How did intricately detailed sixteenth-century maps reveal the
start of the Atlantic World? Beginning around 1500, in the decades
following Columbus's voyages, the Atlantic Ocean moved from the
periphery to the center on European world maps. This brief but
highly significant moment in early modern European history marks
not only a paradigm shift in how the world was mapped but also the
opening of what historians call the Atlantic World. But how did
sixteenth-century chartmakers and mapmakers begin to
conceptualize-and present to the public-an interconnected Atlantic
World that was open and navigable, in comparison to the mysterious
ocean that had blocked off the Western hemisphere before Columbus's
exploration? In Mapping an Atlantic World, circa 1500, Alida C.

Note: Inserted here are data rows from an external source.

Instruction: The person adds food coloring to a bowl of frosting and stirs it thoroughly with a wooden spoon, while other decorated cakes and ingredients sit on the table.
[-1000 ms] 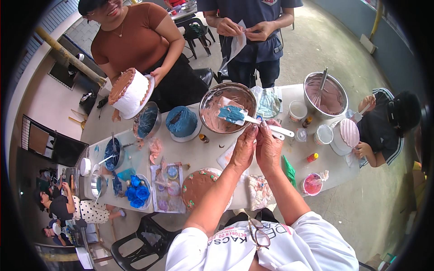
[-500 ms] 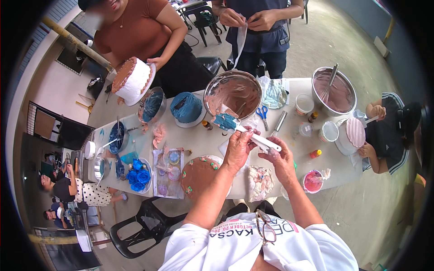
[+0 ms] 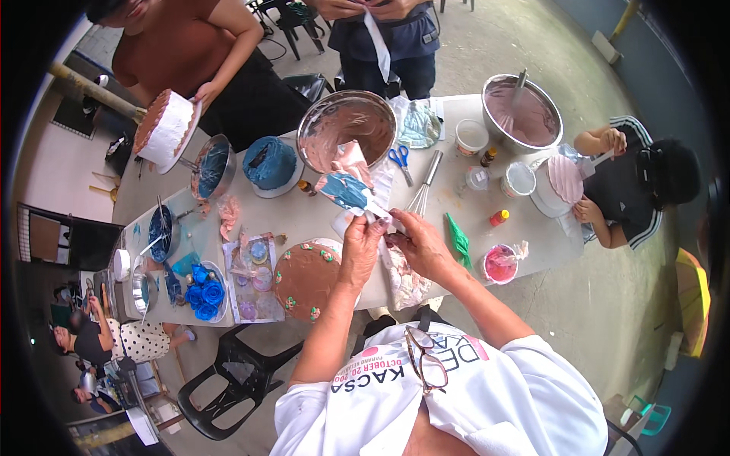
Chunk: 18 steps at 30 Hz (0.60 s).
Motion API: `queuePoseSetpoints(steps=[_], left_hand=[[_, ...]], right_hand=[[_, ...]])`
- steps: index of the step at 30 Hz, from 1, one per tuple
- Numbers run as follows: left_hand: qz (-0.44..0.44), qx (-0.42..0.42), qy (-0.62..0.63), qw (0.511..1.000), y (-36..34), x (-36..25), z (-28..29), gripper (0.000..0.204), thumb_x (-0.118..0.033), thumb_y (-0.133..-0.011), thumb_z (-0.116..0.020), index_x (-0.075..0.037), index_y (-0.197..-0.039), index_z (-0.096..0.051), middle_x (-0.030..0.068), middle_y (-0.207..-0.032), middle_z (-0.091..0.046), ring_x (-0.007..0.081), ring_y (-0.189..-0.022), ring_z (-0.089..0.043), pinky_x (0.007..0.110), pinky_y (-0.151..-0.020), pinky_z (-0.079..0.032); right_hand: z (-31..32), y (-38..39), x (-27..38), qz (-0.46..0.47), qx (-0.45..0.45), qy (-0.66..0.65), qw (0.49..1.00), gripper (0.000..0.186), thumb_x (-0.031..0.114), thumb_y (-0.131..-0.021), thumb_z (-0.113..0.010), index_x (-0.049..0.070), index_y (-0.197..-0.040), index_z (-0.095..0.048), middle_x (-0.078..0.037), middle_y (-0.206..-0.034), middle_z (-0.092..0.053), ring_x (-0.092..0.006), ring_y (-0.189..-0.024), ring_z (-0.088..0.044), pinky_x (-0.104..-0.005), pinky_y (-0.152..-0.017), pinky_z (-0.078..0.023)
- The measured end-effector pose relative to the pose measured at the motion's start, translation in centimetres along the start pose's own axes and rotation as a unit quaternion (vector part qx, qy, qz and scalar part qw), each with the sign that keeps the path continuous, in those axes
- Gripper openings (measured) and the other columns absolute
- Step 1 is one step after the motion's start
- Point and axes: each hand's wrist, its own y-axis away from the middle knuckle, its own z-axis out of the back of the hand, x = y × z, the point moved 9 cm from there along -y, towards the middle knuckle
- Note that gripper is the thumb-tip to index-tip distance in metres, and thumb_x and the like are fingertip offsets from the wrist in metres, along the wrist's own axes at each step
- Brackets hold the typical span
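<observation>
A spatula [image 3: 344, 190] with its blade coated in blue icing is held over the table, in front of a large steel bowl. My left hand [image 3: 363, 243] is closed on its white handle. Close against it, my right hand [image 3: 417, 242] pinches at the handle too, its fingertips partly hidden. Pink-brown icing [image 3: 352, 161] on a pale piece shows just behind the blue blade; I cannot tell what carries it. Under my forearms lie a round brown cake [image 3: 308, 277] with small piped flowers and a crumpled, icing-smeared bag [image 3: 411, 280].
The steel bowl [image 3: 348, 125] has brown icing inside. Blue scissors [image 3: 400, 161], a whisk [image 3: 427, 182], a green piping bag [image 3: 457, 239] and a pink tub [image 3: 500, 264] lie rightward. Left are a blue cake [image 3: 269, 161] and blue roses [image 3: 205, 292]. Co-workers hold cakes; a black chair [image 3: 228, 380] stands near.
My view has shifted, so the table sits further left and higher. My right hand has come in beside my left, and the spatula's blade is turned. A green piping bag is now uncovered.
</observation>
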Motion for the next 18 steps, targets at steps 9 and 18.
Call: queuePoseSetpoints(steps=[9,18], left_hand=[[0.14,-0.09,0.155,0.974,5.9,5.0,4.5,0.012,-0.014,-0.095,-0.059,-0.009,-0.106,-0.059,-0.0019,-0.079,-0.051,0.0074,-0.064,-0.046,0.023,-0.053,-0.043],[0.136,-0.118,0.231,0.956,7.6,3.2,6.2,0.015,-0.011,-0.093,-0.061,-0.009,-0.108,-0.059,0.0005,-0.086,-0.055,0.0104,-0.071,-0.05,0.027,-0.061,-0.045]], right_hand=[[1.1,3.4,-7.5,-0.119,-0.09,-0.286,0.946,0.024,0.013,-0.097,-0.057,-0.001,-0.117,-0.06,-0.001,-0.096,-0.062,-0.0067,-0.089,-0.053,-0.0221,-0.08,-0.044],[4.8,2.6,-18.2,-0.168,-0.223,-0.041,0.959,0.024,0.017,-0.092,-0.062,0.004,-0.111,-0.065,-0.008,-0.097,-0.066,-0.0167,-0.088,-0.059,-0.0285,-0.08,-0.046]])
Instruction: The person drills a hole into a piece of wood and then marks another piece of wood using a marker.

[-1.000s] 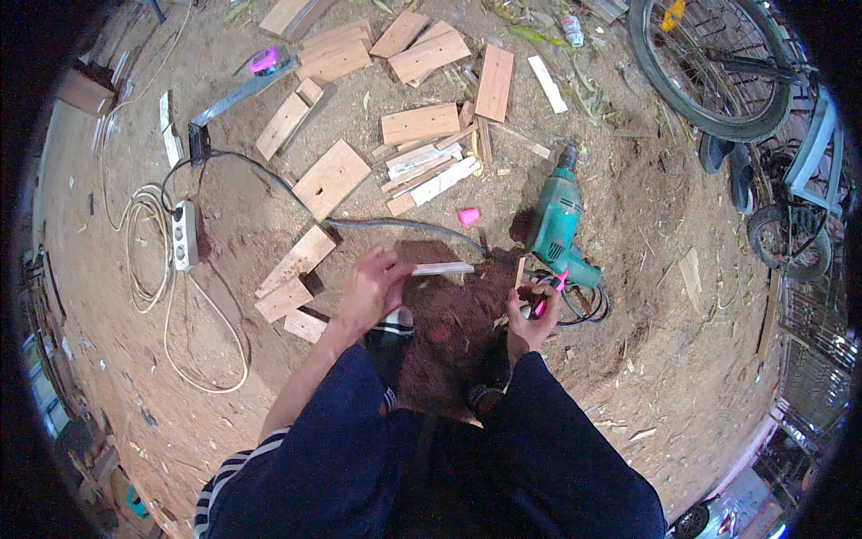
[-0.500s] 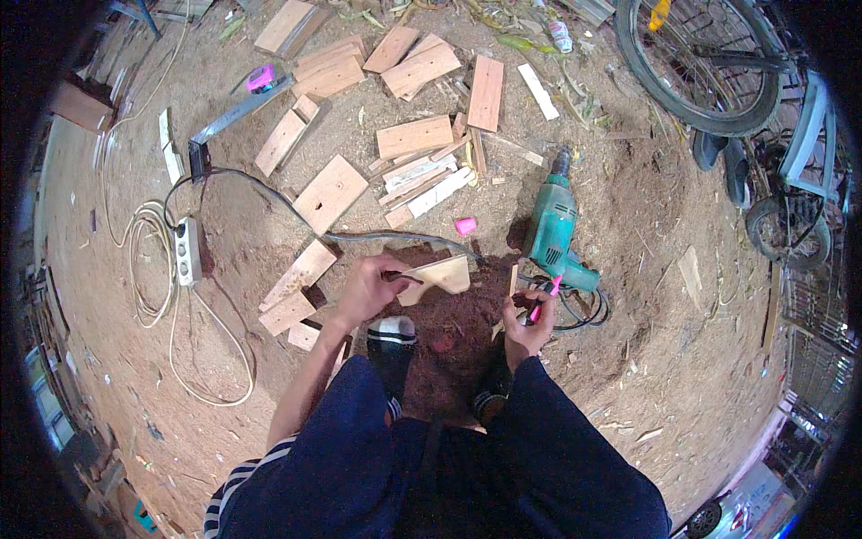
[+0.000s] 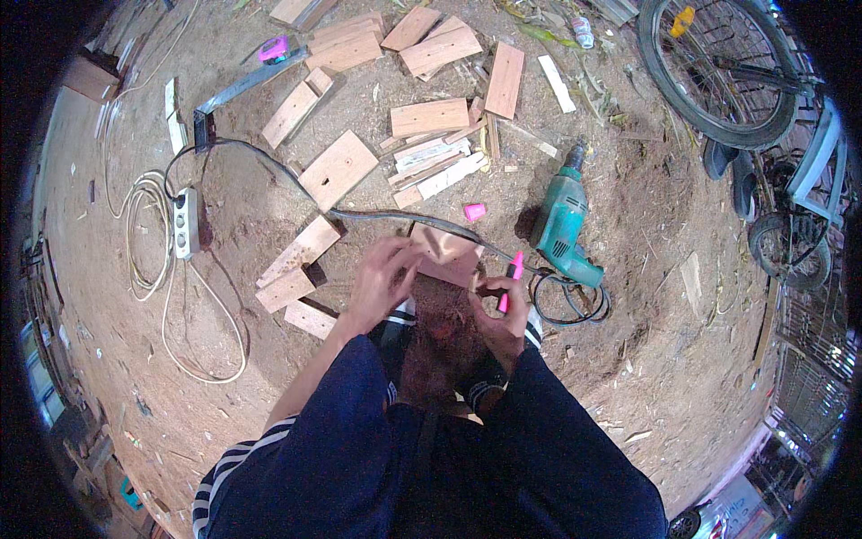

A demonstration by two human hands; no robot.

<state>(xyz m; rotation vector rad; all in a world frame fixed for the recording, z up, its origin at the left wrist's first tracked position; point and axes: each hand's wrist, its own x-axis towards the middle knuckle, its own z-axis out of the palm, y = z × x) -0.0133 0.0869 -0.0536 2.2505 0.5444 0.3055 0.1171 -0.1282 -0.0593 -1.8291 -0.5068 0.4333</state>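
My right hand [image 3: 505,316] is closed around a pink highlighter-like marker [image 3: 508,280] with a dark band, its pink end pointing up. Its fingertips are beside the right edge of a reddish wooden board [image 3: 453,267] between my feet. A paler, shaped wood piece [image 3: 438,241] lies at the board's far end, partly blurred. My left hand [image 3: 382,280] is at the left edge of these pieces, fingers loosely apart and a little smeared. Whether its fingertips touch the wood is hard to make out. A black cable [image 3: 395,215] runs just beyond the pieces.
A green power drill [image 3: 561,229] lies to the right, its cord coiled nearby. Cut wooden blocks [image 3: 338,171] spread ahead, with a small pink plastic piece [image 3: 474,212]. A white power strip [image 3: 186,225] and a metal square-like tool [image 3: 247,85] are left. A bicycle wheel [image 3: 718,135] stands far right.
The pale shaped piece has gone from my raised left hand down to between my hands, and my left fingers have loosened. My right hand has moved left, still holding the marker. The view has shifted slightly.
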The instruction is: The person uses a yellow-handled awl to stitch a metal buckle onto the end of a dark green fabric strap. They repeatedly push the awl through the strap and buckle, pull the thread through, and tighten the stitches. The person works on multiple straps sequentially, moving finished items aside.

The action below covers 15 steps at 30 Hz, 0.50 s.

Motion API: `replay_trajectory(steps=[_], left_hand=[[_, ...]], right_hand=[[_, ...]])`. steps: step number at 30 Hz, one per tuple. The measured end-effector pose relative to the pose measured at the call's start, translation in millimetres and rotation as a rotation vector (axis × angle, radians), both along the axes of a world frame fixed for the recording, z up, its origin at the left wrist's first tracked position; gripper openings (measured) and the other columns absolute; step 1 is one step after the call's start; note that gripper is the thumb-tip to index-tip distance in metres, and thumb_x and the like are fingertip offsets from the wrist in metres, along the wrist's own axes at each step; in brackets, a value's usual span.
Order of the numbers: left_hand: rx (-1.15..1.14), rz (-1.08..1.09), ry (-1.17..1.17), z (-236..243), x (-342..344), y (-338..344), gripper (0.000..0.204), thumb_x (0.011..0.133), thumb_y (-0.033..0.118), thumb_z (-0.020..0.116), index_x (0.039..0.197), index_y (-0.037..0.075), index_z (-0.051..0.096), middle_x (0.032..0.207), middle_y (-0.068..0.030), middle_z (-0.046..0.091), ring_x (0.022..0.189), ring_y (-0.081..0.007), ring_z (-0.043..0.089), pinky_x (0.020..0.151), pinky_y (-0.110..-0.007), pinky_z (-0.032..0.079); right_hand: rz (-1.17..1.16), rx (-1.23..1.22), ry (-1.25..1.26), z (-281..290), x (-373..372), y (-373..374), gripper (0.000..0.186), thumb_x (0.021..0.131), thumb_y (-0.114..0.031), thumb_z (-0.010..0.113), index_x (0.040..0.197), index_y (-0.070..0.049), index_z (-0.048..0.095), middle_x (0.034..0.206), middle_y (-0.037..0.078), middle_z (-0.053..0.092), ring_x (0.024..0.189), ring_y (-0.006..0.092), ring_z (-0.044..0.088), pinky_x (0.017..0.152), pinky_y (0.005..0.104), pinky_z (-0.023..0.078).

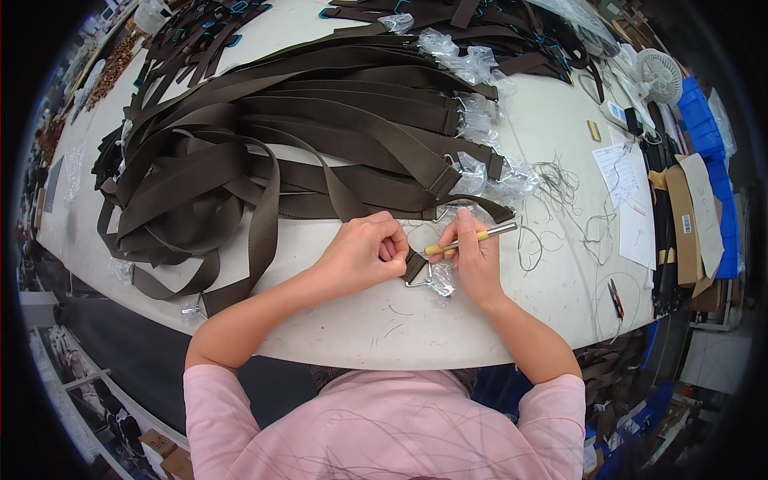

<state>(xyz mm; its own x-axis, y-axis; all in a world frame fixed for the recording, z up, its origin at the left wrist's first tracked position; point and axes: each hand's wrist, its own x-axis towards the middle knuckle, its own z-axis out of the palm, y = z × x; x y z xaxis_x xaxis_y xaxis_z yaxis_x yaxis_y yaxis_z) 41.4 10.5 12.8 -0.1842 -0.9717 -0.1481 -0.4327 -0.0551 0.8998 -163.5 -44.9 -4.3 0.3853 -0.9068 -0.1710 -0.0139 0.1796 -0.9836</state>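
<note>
My left hand is closed, thumb and fingertips together just beside a dark olive-brown webbing strap end; what it pinches is hidden. My right hand grips a slim silver and yellow pen-like tool, its yellow end near that strap end. A metal ring hangs from the strap end, with a clear plastic-wrapped piece below it. Behind both hands lies a large pile of long webbing straps, many ending in metal hardware and clear plastic. A loose thread loops between my hands.
The white table carries scissors and loose threads at the right, with papers, a small fan, blue bins and cardboard along that edge. More straps with turquoise buckles lie at the back.
</note>
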Motion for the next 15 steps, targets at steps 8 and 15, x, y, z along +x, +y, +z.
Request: replay_trajectory(steps=[8, 15], left_hand=[[-0.595, -0.185, -0.896, 27, 37, 16, 0.050, 0.070, -0.006, 0.064, 0.118, 0.006, 0.060, 0.132, -0.0061, 0.060, 0.129, -0.0249, 0.052, 0.121, -0.053, 0.020], [-0.904, -0.065, -0.721, 47, 48, 5, 0.023, 0.071, -0.004, 0.066, 0.087, 0.012, 0.070, 0.091, -0.0007, 0.056, 0.096, -0.0171, 0.059, 0.113, -0.044, 0.036]], right_hand=[[-0.090, -0.298, -0.262, -5, -17, 9, 0.046, 0.110, -0.028, 0.042, 0.073, -0.004, 0.055, 0.071, 0.006, 0.060, 0.057, 0.0073, 0.053, 0.049, 0.0225, 0.033], [-0.105, -1.015, -0.054, -7, -24, -1, 0.024, 0.110, -0.019, 0.034, 0.111, -0.001, 0.051, 0.083, 0.013, 0.061, 0.071, 0.0175, 0.063, 0.071, 0.0317, 0.054]])
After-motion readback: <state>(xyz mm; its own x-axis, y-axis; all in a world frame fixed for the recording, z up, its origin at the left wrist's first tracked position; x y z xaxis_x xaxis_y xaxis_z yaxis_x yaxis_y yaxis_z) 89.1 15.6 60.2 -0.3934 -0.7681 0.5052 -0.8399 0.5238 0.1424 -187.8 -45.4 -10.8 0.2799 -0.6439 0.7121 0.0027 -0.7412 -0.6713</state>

Metcalf argues that the earliest surviving maps from this era,
which depict trade, colonization, evangelism, and the movement of
peoples, reveal powerful and persuasive arguments about the
possibility of an interconnected Atlantic World. Blending
scholarship from two fields, historical cartography and Atlantic
history, Metcalf explains why Renaissance cosmographers first
incorporated sailing charts into their maps and began to reject
classical models for mapping the world. Combined with the new
placement of the Atlantic, the visual imagery on Atlantic
maps-which featured decorative compass roses, animals, landscapes,
and native peoples-communicated the accessibility of distant places
with valuable commodities. Even though individual maps became
outdated quickly, Metcalf reveals, new mapmakers copied their
imagery, which then repeated on map after map. Individual maps
might fall out of date, be lost, discarded, or forgotten, but their
geographic and visual design promoted a new way of seeing the
world, with an interconnected Atlantic World at its center.
Describing the negotiation that took place between a small cadre of
explorers and a wider class of cartographers, chartmakers,
cosmographers, and artists, Metcalf shows how exploration informed
mapmaking and vice versa. Recognizing early modern cartographers as
significant agents in the intellectual history of the Atlantic,
Mapping an Atlantic World, circa 1500 includes around 50 beautiful
and illuminating historical maps.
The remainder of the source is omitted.